TensorFlow模型加载与转换详解

本次讲解主要涉及到TensorFlow框架训练时候模型文件的管理以及转换。

  1. 首先我们需要明确TensorFlow模型文件的存储格式以及文件个数:
model_folder:
------checkpoint
------model.meta
------model.data-00000-of-00001
------model.index
以上是模型文件夹里面存在的所有文件:
checkpoint文件是存储所有模型文件的名字,在使用tf.train.latest_checkpoint()的时候,该函数会借助此文件内容获取最新模型文件。
model.meta文件是图的基本架构,pb格式文件,里面包含变量,操作,集合等数据。
model.data-00000-of-00001文件和model.index文件就是ckpt文件,里面的内容存储的就是权重、偏置等内容。

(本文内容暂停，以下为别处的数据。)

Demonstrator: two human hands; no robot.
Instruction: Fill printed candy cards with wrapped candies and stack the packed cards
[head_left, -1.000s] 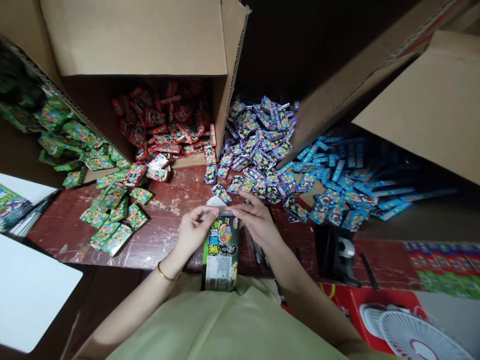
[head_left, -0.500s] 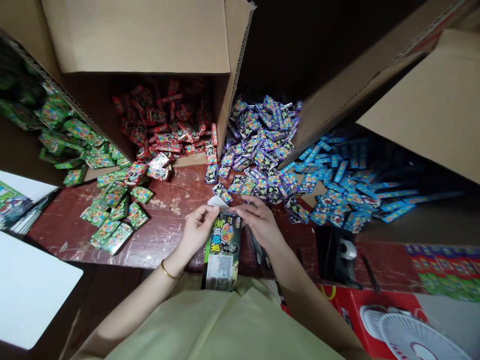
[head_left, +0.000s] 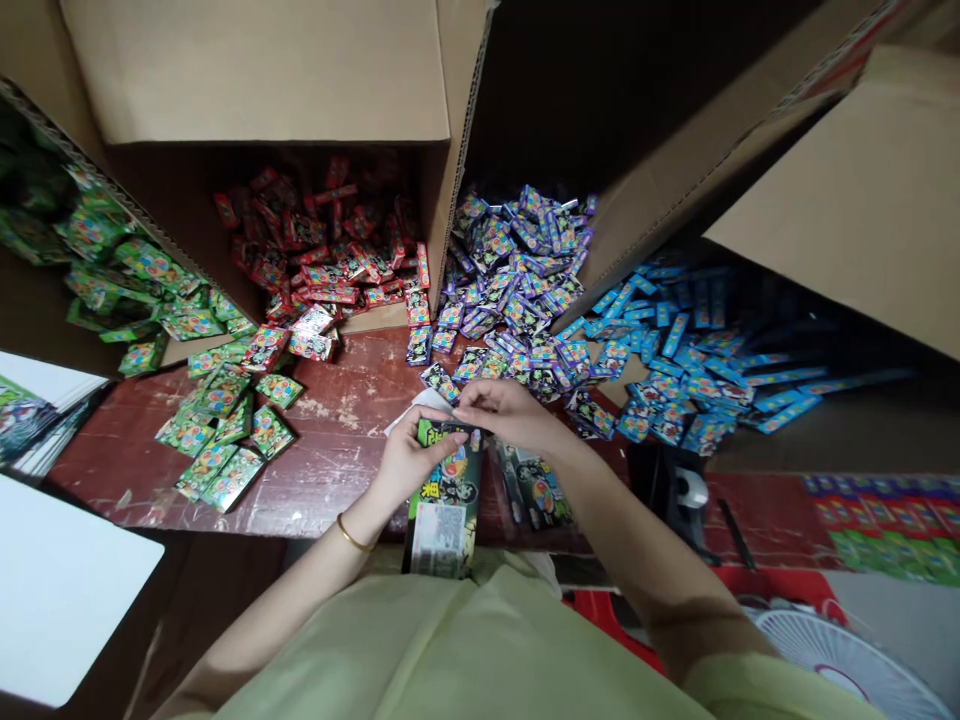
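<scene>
A black candy box (head_left: 442,495) with colourful print and a barcode label stands upright-looking against my front at the table's edge. My left hand (head_left: 411,455) grips its upper left side, the thumb across the printed face. At the box's top right corner, the fingers of my right hand (head_left: 506,412) are pinched together on the edge. A white flap or paper piece (head_left: 420,403) shows behind the top, partly hidden by my fingers. Beside my right forearm lies another black candy box (head_left: 534,490), in part covered.
Open cartons hold small green packs (head_left: 161,265), red packs (head_left: 330,270), purple packs (head_left: 517,290) and blue packs (head_left: 675,370), some spilling onto the red table (head_left: 330,450). A tape dispenser (head_left: 679,490), a fan (head_left: 832,650) and a white board (head_left: 67,590) sit around.
My right hand has moved left and turned over the box's top edge. My left thumb has come down onto the box's face. The white piece shows farther left.
</scene>
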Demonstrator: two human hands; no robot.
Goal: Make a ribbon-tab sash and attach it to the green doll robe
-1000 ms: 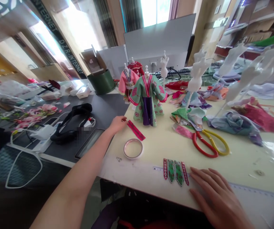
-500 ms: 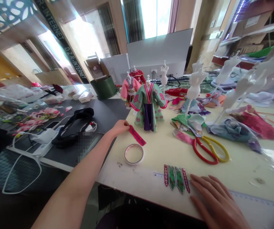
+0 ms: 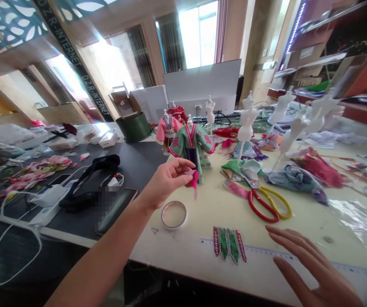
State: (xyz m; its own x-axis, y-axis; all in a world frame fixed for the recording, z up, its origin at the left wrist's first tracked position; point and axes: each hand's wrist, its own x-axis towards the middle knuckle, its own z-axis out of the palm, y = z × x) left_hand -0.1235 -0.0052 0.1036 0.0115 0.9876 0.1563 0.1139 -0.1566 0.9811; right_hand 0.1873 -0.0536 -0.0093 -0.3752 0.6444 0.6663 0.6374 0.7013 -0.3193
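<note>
Pinched in my left hand (image 3: 170, 181) is a small pink-red fabric strip (image 3: 195, 181), held above the table in front of a green miniature robe (image 3: 191, 143) on a stand. My right hand (image 3: 309, 260) hovers with fingers apart over a clear ruler (image 3: 260, 252), holding nothing. Left of it, several pointed green and red strips with beaded edges (image 3: 229, 244) lie side by side across the ruler. Below my left hand a roll of tape (image 3: 174, 215) lies flat. Scissors with one red and one yellow handle (image 3: 268, 204) rest beyond my right hand.
White mini mannequins (image 3: 248, 117) stand at the back right among fabric scraps (image 3: 298, 181). Pink and red doll robes (image 3: 169, 128) stand behind the green one. A phone (image 3: 119, 209), a black strap (image 3: 90, 179) and a power strip (image 3: 50, 204) lie on the dark table at left.
My left hand has lifted the pink-red strip off the table and brought it rightward and nearer. My right hand has risen from the table and shifted right.
</note>
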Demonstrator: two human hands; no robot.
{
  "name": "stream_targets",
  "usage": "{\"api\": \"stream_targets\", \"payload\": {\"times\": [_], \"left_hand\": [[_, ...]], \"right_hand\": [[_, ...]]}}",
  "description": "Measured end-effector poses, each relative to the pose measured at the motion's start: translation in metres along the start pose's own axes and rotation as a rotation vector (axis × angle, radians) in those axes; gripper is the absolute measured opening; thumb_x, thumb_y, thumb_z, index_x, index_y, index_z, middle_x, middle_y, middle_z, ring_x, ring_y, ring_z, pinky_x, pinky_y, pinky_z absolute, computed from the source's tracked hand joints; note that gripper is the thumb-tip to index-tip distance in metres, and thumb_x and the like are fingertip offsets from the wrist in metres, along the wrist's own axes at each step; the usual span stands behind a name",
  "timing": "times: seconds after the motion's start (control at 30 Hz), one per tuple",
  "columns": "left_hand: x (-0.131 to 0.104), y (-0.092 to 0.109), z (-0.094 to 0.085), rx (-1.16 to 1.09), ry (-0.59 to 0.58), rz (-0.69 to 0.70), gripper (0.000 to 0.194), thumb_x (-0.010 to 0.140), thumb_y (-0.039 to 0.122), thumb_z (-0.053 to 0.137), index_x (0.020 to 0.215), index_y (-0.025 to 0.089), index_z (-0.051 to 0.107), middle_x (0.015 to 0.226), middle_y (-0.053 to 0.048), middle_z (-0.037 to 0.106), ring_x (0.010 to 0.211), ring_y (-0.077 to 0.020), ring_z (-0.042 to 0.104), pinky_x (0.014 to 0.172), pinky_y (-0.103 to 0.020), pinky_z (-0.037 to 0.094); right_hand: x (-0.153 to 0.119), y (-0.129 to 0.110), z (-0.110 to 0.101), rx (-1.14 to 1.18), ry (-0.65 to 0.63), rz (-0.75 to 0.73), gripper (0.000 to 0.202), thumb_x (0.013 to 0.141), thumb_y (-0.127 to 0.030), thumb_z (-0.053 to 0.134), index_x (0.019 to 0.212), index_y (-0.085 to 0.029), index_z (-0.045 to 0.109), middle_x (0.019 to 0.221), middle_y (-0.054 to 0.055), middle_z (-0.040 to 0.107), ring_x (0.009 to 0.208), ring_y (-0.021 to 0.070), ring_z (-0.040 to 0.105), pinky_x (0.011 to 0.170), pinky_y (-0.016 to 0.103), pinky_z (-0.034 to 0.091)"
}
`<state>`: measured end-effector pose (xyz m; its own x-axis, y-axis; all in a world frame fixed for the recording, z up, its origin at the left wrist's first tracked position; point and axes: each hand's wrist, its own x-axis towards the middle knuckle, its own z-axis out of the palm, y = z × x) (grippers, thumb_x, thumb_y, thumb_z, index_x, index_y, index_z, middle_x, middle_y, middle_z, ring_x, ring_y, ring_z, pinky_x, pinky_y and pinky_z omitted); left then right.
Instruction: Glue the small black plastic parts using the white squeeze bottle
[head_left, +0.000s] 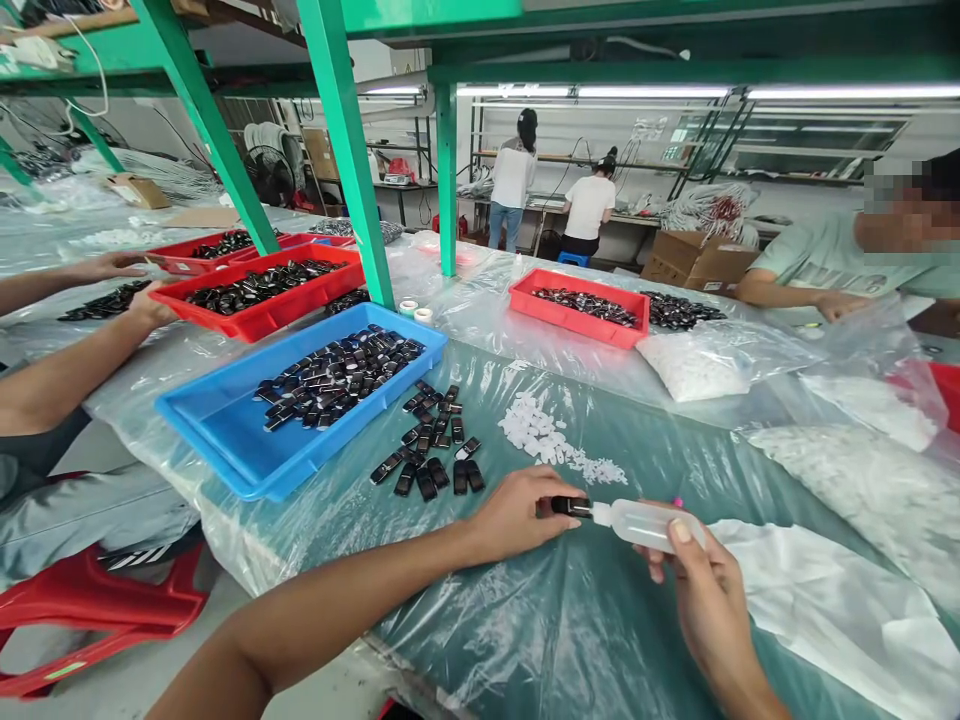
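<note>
Between the thumb and fingers of my left hand (pixel 521 515) is a small black part (pixel 571 506), held just above the plastic-covered table (pixel 525 620). My right hand (pixel 701 580) grips a translucent white squeeze bottle (pixel 652 525), whose nozzle points left and meets the end of the black part. Beyond my hands lies a loose pile of small white pieces (pixel 536 425). Several black parts (pixel 427 440) are spread on the table to the left of that pile. A blue tray (pixel 225 440) farther left holds many more of them.
Red trays (pixel 255 320) (pixel 577 335) of black parts stand farther back. Bags of white pieces (pixel 697 370) and a white sheet (pixel 832 590) lie at the right. Green posts (pixel 349 150) rise behind the blue tray. Another person's arms (pixel 82 360) reach in at left; a person (pixel 832 250) works at right.
</note>
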<state>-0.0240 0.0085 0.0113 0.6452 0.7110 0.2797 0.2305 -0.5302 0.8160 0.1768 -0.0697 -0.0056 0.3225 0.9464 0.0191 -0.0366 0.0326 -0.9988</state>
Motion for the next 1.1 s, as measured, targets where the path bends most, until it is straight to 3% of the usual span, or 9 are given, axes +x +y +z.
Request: {"api": "stream_targets", "payload": {"times": [0.17,0.4,0.67,0.87,1.1], "left_hand": [[-0.0009,0.0004,0.0008,0.021,-0.005,-0.001,0.026,0.078,0.027,0.061,0.103,0.019,0.064,0.092,-0.003,0.061,0.069,-0.011,0.057,0.065,-0.02,0.045],[-0.0011,0.0011,0.0035,0.038,-0.033,-0.074,0.02,0.078,0.028,0.061,0.095,0.018,0.059,0.082,0.0,0.064,0.058,-0.0088,0.053,0.054,-0.018,0.041],[-0.001,0.0,0.0034,-0.061,-0.079,-0.037,0.036,0.083,0.029,0.054,0.118,0.022,0.056,0.101,-0.004,0.065,0.082,-0.0148,0.061,0.07,-0.021,0.047],[0.0,0.0007,0.003,-0.1,-0.082,0.002,0.033,0.088,0.024,0.047,0.118,0.021,0.058,0.103,-0.006,0.064,0.089,-0.0159,0.06,0.076,-0.023,0.047],[0.0014,-0.0033,0.0026,-0.061,-0.037,-0.036,0.028,0.082,0.027,0.058,0.109,0.02,0.063,0.099,-0.004,0.064,0.078,-0.014,0.06,0.07,-0.022,0.048]], "right_hand": [[-0.0029,0.0004,-0.0004,-0.035,0.02,-0.032,0.028,0.084,-0.043,0.051,0.102,-0.022,0.058,0.06,-0.002,0.051,0.06,0.0141,0.046,0.056,0.026,0.034],[-0.0064,-0.0031,-0.0021,-0.206,0.014,-0.096,0.03,0.081,-0.046,0.053,0.097,-0.022,0.061,0.055,-0.003,0.05,0.051,0.0119,0.044,0.055,0.026,0.034],[-0.008,-0.0075,0.0007,-0.23,0.075,-0.152,0.03,0.078,-0.046,0.057,0.097,-0.022,0.061,0.054,-0.003,0.049,0.052,0.0124,0.044,0.052,0.025,0.034],[-0.0084,-0.0062,-0.0013,-0.249,0.087,-0.161,0.032,0.077,-0.047,0.056,0.097,-0.022,0.062,0.053,-0.003,0.05,0.051,0.013,0.045,0.05,0.025,0.032],[-0.0078,-0.0084,0.0022,-0.241,0.051,-0.129,0.032,0.079,-0.047,0.054,0.097,-0.022,0.061,0.054,-0.003,0.051,0.051,0.0135,0.046,0.053,0.026,0.036]]}}
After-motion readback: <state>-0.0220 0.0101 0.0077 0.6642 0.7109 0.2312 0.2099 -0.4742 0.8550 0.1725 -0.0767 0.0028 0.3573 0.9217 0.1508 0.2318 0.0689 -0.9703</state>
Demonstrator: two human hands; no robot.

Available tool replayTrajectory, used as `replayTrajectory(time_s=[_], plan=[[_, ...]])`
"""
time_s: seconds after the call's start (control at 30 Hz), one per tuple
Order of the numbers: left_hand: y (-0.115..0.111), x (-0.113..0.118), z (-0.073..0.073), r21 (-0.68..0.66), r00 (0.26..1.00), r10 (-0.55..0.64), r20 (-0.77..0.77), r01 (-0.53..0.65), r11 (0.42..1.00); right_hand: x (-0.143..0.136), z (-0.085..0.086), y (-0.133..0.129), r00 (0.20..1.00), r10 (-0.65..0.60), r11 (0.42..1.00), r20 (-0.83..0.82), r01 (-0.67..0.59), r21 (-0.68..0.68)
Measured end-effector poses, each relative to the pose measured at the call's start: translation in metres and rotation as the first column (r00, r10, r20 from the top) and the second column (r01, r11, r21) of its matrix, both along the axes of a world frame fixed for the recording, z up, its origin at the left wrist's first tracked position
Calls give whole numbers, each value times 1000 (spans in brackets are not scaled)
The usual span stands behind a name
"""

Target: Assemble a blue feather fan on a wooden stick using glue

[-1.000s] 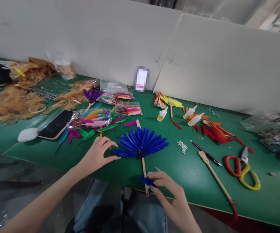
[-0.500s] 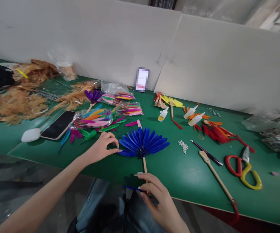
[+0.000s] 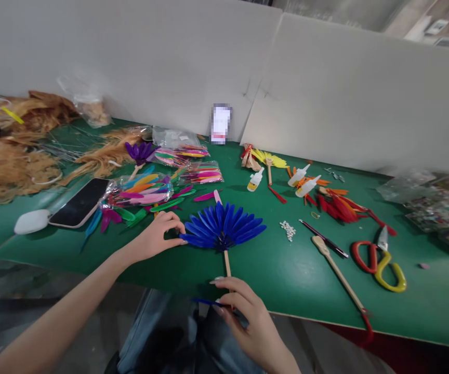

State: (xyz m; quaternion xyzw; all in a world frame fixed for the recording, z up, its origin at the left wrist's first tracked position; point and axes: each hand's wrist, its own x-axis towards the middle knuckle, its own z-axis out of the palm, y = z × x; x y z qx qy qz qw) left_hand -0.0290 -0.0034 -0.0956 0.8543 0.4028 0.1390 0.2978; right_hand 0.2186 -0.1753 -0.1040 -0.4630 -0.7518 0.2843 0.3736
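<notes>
From my feed: the blue feather fan (image 3: 222, 228) lies flat on the green worktop (image 3: 298, 275), stick pointing at me. My left hand (image 3: 156, 239) pinches the tip of its leftmost feather. My right hand (image 3: 243, 317) sits at the worktop edge on the stick's end, fingers nipping a loose blue feather (image 3: 205, 301). Scissors (image 3: 380, 257) lie well off right, a phone (image 3: 78, 202) off left.

left hand (image 3: 158, 236): fingers now curl at the blue fan (image 3: 222, 227) edge | right hand (image 3: 243, 317): loose blue feather (image 3: 205, 301) now off the table
</notes>
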Motion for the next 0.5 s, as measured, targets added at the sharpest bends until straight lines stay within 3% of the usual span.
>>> replayTrajectory(time_s=[0.2, 0.5], plan=[[3, 2, 2, -29, 1000, 6, 20, -6, 1000, -2, 5, 2, 1000, 0, 1000, -10, 0, -1], [2, -4, 11, -126, 999, -26, -36, 22, 992, -2, -3, 4, 1000, -22, 1000, -15, 22, -5]])
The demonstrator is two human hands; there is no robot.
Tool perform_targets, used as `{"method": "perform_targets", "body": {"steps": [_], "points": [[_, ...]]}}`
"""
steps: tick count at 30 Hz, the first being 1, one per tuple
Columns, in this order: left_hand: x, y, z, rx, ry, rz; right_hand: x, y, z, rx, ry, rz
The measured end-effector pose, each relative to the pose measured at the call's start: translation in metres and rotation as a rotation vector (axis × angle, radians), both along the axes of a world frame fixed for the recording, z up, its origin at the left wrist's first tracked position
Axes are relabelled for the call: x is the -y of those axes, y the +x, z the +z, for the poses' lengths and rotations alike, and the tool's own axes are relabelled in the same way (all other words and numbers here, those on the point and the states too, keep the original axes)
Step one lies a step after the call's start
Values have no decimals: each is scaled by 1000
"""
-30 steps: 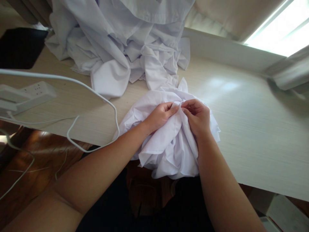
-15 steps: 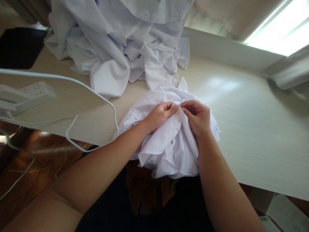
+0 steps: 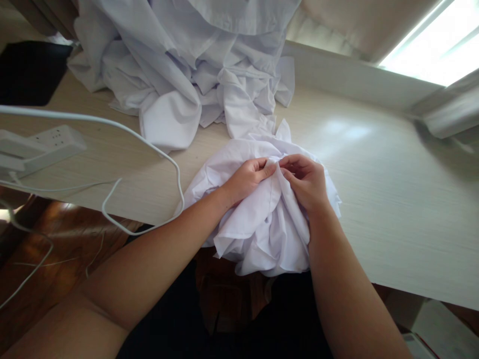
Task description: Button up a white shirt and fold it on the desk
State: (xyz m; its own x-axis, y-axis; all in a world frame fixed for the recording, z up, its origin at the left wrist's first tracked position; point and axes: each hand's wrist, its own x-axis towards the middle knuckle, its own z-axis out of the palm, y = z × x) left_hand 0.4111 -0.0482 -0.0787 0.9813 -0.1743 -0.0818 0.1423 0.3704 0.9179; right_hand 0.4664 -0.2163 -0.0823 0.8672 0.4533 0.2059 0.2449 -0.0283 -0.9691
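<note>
A white shirt (image 3: 249, 217) lies bunched up at the front edge of the table, with its lower folds hanging over the edge. My left hand (image 3: 250, 177) pinches a fold of the cloth near the top of the bundle, thumb on the upper side. Right beside it, my right hand (image 3: 305, 179) grips the adjoining edge of the same shirt between thumb and fingers. The fingertips of both hands almost meet. Whatever small detail lies between them is too hidden to make out.
More white clothes (image 3: 168, 65) are heaped at the back of the pale table (image 3: 392, 199). To the left are a white power strip (image 3: 56, 142), a black flat item (image 3: 32, 72) and a looping white cable (image 3: 178, 184) close to my left forearm. A curtain and bright window stand behind.
My right hand has shifted very slightly to the left, still gripping the cloth. My left hand and the shirt look nearly the same.
</note>
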Motion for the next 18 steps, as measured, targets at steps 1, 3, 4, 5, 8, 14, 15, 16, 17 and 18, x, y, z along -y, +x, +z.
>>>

在TensorFlow0.11之前,使用ckpt一个后缀文件存储,以后的TensorFlow版本都是使用这两个文件共同存储模型参数。

明确了这一点以后,我们就开始创建计算图,也就是网络结构已经内部的运算。

  1. 网络的搭建,为了简单起见,我们搭建的网络就比较简单:input layer,conv_1,conv_2,fc1,dropout,fc2(输出层),具体搭建代码如下:
def network():

    # define the placeholder by using feed the data
    with tf.name_scope('input_placeholder'):
        x = tf.placeholder(tf.float32, [None, 784], 'x')  # 28*28=784 dim
        x_input = tf.reshape(x, [-1, 28, 28, 1], 'x_reshape')  # reshape for conv, -1表示不固定数量,1为通道数
        y_label = tf.placeholder(tf.float32, [None, FLAGS.classes], 'y_label')  # label - 10 dim

    # define convolution layer1
    with tf.name_scope('conv_layer1'):
        W_conv1 = weight_variable([5, 5, 1, 32], name='w_conv_1')  # Weight in:1  out:32
        b_conv1 = bias_variable([32], name='b_conv_1')  # bias
        h_relu1 = tf.nn.relu(conv2d(x_input, W_conv1) + b_conv1, name='relu_1')  # relu
        h_pool1 = max_pool_2(h_relu1, name='pool_1')  # pool after relu1

    # define convolution layer2
    with tf.name_scope('conv_layer2'):
        W_conv2 = weight_variable([5, 5, 32, 64], name='w_conv_2')  # Weight in:32  out:64
        b_conv2 = bias_variable([64], name='b_conv_2')  # bias for 64 kernel
        h_relu2 = tf.nn.relu(conv2d(h_pool1, W_conv2) + b_conv2, name='relu_2')  # relu
        h_pool2 = max_pool_2(h_relu2, name='pool_2')  # pool after relu2

    # define the first FC layer
    with tf.name_scope('fc1'):
        W_fc1 = weight_variable([7 * 7 * 64, 1024], name='w_fc1')  # Weight in:7*7res*64  out:1024
        b_fc1 = bias_variable([1024], name='b_fc1')  # bias for 1024
        h_pool2_flat = tf.reshape(h_pool2, [-1, 7 * 7 * 64], name='pool1')
        h_fc1 = tf.nn.relu(tf.matmul(h_pool2_flat, W_fc1) + b_fc1, name='relu1')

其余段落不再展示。